I am attempting to read through the Bible in a year. I usually get hung up in Leviticus and return to the Psalms. Proverbs and the New Testament. The law annoys me. It seems so ridiculous I cannot seem to stick with it. I am sure there is something to learn, but I never get far enough to learn it.

I grew up in a church that believed in the law. Not the Leviticus law, but some made up law that lead me to think that my church believed that if it was fun, it was sin. That is not that far from the truth. If one were to make a list of everything they ever heard some church said was wrong, it was believed in my church. About the only thing they never came right out and objected to was kids necking in the car. Of course, they considered it wrong, but never mentioned it. I think we were just expected to know it was wrong. I’m sure we all did, but it was still a common activity.

My life has been messy as far back as I can remember. I kept everything inside. I mulled it over and over and over. I carried enormous amounts of guilt for just about everything that ever happened. I know that what I heard in church had a great deal to do with that guilt. But because I kept things bottled up, my thoughts were never discussed with anyone else. I simply believed I was abnormal and one of the few kids emotionally dying under the pressure of what I was being taught. I was a young adult before I ever began to question the extra-Biblical teaching of my church. As a result, I consider myself pretty screwed up and not especially happy. I knew others just did want they wanted to do and few seemed to ever feel guilty. I felt guilt about everything. It didn’t stop me was doing many of these things, but I wanted to do the right thing. I wanted to be a follower of Jesus Christ. I wanted to be a Christian. In my teen years I was desperate to be forgiven and accepted into the kingdom of God. To that end, I walked forward at more alter calls than I can remember. There were times I was doing it weekly. I lived in terror of going to hell.

Movies were anathema, but I went to my first one in eighth grade. I went with two black buddies who were refused entrance to a roller skating rink where our class was having a party. Since I would not go in without them, we went to a movie. It was a western in which a sixteen-year-old boy was mistakenly hung for cattle rustling. I became that boy and I was being hung for even being in that theater. I felt so guilty I could hardly wait to get out of there as I was convinced the Lord would come and I would go straight to hell. Do not pass go do not collect $200.
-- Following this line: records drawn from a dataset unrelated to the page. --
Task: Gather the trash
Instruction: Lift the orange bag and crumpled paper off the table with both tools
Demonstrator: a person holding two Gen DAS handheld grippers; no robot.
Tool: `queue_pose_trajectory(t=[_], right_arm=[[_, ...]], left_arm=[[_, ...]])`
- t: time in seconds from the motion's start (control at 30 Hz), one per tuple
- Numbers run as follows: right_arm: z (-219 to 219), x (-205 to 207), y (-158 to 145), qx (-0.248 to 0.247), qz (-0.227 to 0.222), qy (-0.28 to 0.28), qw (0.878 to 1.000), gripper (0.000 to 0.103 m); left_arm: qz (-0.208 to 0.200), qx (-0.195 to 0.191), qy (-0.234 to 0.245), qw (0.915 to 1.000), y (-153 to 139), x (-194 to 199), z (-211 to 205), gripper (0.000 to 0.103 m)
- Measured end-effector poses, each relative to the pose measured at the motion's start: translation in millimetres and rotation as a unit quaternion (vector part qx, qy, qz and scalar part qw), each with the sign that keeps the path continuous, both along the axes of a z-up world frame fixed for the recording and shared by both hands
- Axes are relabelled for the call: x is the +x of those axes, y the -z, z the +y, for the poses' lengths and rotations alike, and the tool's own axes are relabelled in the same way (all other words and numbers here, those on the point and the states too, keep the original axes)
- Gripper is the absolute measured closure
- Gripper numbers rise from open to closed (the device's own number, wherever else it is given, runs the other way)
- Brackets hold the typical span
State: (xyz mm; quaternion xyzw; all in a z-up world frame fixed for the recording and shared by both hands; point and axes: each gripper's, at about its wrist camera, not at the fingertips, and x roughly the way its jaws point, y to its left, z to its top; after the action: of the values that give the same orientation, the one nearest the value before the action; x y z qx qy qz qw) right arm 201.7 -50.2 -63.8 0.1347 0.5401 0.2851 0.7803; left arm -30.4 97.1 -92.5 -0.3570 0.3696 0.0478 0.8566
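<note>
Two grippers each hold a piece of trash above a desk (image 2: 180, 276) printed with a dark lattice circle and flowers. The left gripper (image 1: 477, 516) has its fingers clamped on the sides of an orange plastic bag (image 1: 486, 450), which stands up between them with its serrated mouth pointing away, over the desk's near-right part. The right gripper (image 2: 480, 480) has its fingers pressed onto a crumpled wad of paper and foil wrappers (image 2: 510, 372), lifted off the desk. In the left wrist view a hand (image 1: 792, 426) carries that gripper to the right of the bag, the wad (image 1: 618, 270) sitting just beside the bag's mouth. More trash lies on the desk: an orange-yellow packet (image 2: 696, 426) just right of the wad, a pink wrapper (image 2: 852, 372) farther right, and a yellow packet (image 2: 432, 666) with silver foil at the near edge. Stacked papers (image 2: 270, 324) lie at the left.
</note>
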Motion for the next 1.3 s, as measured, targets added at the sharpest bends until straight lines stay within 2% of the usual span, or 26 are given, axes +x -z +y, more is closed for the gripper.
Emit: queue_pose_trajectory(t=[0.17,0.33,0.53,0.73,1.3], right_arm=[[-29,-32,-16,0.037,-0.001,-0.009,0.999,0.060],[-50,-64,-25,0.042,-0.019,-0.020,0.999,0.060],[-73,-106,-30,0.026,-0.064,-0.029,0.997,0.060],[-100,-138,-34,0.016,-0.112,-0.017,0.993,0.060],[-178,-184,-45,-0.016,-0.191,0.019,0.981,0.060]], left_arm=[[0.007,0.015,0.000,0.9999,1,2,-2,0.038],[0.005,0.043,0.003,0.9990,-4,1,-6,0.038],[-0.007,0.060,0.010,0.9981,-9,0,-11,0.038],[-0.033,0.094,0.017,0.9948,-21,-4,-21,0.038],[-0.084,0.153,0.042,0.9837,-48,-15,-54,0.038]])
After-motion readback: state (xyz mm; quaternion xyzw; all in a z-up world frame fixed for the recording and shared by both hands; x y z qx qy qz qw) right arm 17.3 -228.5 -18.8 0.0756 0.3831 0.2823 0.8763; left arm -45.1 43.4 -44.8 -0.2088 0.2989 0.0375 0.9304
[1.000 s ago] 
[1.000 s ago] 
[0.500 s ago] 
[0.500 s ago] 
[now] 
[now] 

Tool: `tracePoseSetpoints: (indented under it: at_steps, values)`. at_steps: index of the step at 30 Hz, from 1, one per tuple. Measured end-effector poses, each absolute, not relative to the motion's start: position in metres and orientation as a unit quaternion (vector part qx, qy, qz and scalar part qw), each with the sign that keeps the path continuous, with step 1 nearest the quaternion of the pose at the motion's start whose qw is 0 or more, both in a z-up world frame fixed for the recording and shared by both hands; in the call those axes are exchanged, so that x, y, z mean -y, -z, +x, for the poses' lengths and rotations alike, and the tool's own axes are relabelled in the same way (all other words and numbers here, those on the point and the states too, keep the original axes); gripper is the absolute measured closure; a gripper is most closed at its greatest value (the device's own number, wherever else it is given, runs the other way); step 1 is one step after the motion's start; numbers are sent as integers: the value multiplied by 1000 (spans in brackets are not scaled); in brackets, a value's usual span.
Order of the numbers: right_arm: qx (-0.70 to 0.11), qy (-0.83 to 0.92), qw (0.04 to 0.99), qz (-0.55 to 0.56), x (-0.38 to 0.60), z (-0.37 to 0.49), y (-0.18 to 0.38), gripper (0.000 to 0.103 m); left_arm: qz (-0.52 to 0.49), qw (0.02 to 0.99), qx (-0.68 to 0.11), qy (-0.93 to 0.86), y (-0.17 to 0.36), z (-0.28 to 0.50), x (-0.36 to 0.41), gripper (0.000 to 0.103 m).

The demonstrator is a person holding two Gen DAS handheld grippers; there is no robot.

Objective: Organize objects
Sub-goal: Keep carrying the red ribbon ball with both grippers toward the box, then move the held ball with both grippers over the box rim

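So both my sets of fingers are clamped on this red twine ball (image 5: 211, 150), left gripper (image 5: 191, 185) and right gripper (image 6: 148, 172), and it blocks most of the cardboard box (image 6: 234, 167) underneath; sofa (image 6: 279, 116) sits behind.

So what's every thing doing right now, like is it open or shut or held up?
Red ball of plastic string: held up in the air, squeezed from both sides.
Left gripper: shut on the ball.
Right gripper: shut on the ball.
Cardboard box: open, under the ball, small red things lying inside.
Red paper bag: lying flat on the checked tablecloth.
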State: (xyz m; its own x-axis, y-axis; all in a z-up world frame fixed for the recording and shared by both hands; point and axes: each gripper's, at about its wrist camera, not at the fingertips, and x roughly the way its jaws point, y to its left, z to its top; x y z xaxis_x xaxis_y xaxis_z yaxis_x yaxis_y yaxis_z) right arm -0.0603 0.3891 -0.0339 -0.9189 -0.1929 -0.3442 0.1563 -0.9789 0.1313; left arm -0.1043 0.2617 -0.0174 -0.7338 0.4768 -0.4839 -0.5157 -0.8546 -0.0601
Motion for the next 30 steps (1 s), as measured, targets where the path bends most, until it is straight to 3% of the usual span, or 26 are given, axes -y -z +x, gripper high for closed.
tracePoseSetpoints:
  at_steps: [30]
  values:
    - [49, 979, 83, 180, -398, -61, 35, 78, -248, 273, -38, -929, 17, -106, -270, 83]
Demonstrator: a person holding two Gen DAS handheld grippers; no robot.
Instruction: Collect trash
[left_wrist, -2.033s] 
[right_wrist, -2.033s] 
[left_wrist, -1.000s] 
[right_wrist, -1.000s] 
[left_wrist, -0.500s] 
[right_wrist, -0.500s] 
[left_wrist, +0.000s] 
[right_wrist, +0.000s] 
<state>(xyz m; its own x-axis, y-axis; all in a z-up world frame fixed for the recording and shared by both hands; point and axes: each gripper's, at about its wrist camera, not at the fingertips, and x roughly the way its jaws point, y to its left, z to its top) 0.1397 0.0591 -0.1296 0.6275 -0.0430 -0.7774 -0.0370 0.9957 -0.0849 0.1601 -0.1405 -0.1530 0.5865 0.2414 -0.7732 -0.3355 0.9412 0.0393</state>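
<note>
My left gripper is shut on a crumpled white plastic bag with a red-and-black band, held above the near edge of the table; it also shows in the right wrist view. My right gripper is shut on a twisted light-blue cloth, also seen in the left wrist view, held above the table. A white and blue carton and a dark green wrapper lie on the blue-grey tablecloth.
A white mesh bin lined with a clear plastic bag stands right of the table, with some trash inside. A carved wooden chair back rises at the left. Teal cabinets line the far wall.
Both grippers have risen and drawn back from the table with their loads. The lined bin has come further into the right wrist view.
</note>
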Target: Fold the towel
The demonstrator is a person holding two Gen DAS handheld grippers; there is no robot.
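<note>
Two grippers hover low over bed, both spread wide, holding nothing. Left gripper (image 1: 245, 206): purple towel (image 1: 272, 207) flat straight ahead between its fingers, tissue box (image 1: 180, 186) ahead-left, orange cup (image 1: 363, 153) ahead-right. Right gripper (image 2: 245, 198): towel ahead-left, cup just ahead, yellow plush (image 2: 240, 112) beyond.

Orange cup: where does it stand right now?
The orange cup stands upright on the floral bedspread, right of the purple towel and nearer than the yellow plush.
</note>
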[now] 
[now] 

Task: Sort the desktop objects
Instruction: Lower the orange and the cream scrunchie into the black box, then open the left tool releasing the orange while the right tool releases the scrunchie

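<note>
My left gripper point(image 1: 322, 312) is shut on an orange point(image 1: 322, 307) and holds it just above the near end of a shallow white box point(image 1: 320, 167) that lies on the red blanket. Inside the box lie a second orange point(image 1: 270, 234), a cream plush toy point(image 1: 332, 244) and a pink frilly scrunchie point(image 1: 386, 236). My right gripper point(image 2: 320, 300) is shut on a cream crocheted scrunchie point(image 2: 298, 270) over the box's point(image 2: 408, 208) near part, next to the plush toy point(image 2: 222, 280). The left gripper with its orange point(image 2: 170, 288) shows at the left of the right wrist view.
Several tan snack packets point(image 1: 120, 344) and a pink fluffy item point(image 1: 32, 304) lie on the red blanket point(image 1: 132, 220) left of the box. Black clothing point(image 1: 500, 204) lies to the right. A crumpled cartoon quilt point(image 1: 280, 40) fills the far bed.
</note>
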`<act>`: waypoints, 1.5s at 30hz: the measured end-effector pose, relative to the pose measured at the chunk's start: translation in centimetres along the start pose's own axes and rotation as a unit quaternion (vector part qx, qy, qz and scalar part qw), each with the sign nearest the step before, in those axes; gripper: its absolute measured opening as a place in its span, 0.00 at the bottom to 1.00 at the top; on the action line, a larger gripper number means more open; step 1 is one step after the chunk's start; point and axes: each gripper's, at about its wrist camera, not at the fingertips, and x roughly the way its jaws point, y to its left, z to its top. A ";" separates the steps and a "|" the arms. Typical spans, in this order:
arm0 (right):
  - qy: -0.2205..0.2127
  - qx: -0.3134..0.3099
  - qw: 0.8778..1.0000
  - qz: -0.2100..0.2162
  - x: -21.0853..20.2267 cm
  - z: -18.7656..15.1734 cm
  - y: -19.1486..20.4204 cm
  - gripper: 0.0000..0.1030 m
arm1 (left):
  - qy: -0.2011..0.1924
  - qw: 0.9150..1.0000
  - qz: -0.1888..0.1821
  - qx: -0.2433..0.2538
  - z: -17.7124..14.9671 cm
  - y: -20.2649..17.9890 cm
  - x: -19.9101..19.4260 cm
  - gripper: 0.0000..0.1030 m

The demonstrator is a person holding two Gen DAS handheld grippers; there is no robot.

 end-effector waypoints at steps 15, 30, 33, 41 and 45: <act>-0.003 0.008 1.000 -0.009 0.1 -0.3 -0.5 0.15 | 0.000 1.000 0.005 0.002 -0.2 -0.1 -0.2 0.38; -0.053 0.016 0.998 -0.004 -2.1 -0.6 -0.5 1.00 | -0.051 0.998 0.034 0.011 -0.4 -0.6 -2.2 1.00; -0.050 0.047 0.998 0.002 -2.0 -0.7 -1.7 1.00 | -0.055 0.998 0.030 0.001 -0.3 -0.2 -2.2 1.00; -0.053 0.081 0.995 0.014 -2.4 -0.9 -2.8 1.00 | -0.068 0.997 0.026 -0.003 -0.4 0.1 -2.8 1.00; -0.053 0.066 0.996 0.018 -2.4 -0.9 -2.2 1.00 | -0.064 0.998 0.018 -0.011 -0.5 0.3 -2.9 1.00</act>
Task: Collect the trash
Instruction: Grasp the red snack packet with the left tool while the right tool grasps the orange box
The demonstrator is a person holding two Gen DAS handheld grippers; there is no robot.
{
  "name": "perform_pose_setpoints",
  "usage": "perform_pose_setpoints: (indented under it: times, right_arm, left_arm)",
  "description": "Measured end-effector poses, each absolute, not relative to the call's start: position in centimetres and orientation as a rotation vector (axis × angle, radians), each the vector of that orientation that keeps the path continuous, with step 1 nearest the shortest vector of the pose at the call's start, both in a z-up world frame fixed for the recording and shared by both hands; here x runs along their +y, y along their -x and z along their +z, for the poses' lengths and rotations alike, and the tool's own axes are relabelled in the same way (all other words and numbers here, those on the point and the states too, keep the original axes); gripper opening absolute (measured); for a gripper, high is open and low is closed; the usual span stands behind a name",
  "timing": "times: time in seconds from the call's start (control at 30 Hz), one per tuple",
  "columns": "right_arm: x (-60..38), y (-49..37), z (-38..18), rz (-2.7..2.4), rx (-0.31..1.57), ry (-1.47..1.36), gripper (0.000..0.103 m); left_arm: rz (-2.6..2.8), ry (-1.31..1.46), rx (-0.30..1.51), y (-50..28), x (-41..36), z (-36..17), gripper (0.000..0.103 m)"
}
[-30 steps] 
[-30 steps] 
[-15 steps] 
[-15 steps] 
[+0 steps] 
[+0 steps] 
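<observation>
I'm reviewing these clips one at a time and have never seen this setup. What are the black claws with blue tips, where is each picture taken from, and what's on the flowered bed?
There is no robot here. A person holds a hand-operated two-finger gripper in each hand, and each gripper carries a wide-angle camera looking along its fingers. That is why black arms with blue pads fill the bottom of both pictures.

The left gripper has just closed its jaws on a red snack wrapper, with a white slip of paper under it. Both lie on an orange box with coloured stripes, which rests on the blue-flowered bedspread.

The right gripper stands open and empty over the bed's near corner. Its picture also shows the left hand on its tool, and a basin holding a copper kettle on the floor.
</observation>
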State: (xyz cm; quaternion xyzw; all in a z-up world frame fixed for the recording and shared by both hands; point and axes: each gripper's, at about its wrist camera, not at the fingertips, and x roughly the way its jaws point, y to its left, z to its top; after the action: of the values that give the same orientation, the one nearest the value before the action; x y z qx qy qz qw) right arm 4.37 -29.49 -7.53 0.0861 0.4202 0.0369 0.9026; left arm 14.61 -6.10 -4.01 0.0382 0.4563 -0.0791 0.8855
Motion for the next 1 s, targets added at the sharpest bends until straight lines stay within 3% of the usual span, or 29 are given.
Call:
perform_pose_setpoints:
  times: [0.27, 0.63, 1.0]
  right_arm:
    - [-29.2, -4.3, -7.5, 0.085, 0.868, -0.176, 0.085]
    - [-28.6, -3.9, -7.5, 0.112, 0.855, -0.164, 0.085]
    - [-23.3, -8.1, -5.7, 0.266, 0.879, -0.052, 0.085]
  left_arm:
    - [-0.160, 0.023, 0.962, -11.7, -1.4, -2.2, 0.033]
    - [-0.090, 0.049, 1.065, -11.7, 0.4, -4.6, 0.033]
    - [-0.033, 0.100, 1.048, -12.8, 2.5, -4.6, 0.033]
That feeling had crossed my mind many times as a youth. I finally convinced myself that I was unredeemable. God could not love me nor accept me. Get used to it kid, heaven was not in my future. Messy life. The mess continues, but the guilt has greatly declined. We’ll talk more about this,

1 comment:

Christine N. said...

I can totally identify. I could not believe (and still struggle with) that I was worth loving or ever worthy enough, even though everyone thought I was so good. I felt this way even when I was able to differentiate between God's law and man's restrictions. Now when feeling guilt, or when counselling others who feel this way, I repeat, "That's why Jesus died". The enemy's ammo is then taken away and it gives me greater appreciation for God's grace.